The verdict, handed down by the State Court jury on July 23, 2015, awarded $7 million in damages to the ClearSky investors, $5.9 million to the subsequent investors and $7 million in punitive damages. Sam Goldman of SG&A stated: “We, our clients and our co-counsel are grateful to the jury for their verdict, which helps rectify a wrong that had been perpetrated on the investors in the SkyComm-related securities offered by Kubbernus. We are also grateful for the message they sent with their award of punitive damages, that frauds such as the one perpetrated by Kubbernus will not be tolerated.”
Court documents show that SkyPort had been founded in the late 1990's by Bill McCrary and Chuck Stack, two Houston-based businessmen who had gotten an early start in the satellite communications business by, among other things, setting up remote satellite feeds all over the world for news broadcasters and selling and installing satellite antennas. They conceived the idea of setting up an ultra-secure satellite telecommunications facility at Ellington Air Force Base adjacent to NASA headquarters and they brought in noted NASA space communications pioneers, including John Llewellyn and George Metcalf. Llewellyn is widely credited with figuring out how to bring the crippled Apollo 13 spacecraft back to earth in 1970.

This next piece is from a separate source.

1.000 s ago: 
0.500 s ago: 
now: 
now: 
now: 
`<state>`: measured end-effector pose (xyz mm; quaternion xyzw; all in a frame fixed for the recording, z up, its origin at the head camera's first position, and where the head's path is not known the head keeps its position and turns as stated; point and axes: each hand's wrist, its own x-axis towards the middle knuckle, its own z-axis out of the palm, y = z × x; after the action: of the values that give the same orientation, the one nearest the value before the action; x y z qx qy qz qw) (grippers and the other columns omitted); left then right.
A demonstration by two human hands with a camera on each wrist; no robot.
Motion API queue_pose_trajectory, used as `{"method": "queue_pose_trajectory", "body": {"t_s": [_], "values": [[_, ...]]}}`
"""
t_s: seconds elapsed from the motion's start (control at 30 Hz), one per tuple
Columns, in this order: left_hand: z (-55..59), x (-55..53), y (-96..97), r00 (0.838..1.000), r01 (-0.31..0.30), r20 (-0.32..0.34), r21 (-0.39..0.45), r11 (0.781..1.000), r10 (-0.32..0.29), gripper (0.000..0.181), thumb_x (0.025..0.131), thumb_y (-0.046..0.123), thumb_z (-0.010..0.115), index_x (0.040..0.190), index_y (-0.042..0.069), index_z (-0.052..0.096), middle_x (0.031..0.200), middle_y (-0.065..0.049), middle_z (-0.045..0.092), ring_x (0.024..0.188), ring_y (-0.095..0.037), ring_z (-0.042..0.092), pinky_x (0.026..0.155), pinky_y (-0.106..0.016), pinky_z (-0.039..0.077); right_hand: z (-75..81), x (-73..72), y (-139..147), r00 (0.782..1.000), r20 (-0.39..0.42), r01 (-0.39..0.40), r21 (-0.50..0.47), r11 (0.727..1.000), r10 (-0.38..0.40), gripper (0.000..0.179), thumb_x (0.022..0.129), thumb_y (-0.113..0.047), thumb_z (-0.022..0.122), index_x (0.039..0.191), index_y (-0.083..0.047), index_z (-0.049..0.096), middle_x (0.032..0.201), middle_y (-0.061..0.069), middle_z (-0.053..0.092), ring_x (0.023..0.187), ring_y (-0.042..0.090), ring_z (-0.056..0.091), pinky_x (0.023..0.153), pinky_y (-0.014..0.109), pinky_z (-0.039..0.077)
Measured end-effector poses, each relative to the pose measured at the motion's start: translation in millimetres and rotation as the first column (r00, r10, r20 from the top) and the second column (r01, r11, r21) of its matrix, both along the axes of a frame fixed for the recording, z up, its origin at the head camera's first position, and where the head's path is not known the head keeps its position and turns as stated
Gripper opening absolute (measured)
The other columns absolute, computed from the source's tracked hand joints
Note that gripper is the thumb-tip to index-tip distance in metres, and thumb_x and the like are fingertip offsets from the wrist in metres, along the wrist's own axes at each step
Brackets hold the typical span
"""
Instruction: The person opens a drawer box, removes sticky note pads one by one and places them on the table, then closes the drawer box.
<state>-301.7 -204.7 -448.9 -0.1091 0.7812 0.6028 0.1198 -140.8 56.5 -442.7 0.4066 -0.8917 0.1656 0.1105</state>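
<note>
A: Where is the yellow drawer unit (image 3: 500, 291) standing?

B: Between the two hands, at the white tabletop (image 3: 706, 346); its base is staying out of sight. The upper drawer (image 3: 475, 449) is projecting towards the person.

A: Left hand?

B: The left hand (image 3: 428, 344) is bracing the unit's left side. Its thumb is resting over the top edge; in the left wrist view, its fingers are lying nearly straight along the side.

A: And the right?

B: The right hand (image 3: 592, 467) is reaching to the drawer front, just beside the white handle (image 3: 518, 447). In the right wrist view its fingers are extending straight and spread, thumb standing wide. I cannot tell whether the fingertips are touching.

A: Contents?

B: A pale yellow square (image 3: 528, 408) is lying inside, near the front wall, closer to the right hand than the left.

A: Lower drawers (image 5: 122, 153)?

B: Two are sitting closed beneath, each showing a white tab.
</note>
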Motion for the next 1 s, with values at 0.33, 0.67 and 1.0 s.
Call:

The record indicates that CenturyLink provided the financing for the development of the teleport and it took voting control of SkyComm and SkyPort. The teleport began operations in 2004. When in 2005, CenturyLink decided to divest itself of its control position, it contracted to sell its interest to Balaton and Watershed. .
SG&A had provided corporate representation to SkyComm in its early years in the late 1990s, well before the events that were the subject of the lawsuit took place.
According to the trial record, after he took control of SkyPort, Kubbernus changed its name to Trustcomm. Then, faced with this lawsuit, he sold this company and bought a similar company, with operations in Germany and Switzerland. Kubbernus is believed to now reside in Switzerland.
Trustcomm, under new ownership, continues to operate the teleport in Houston.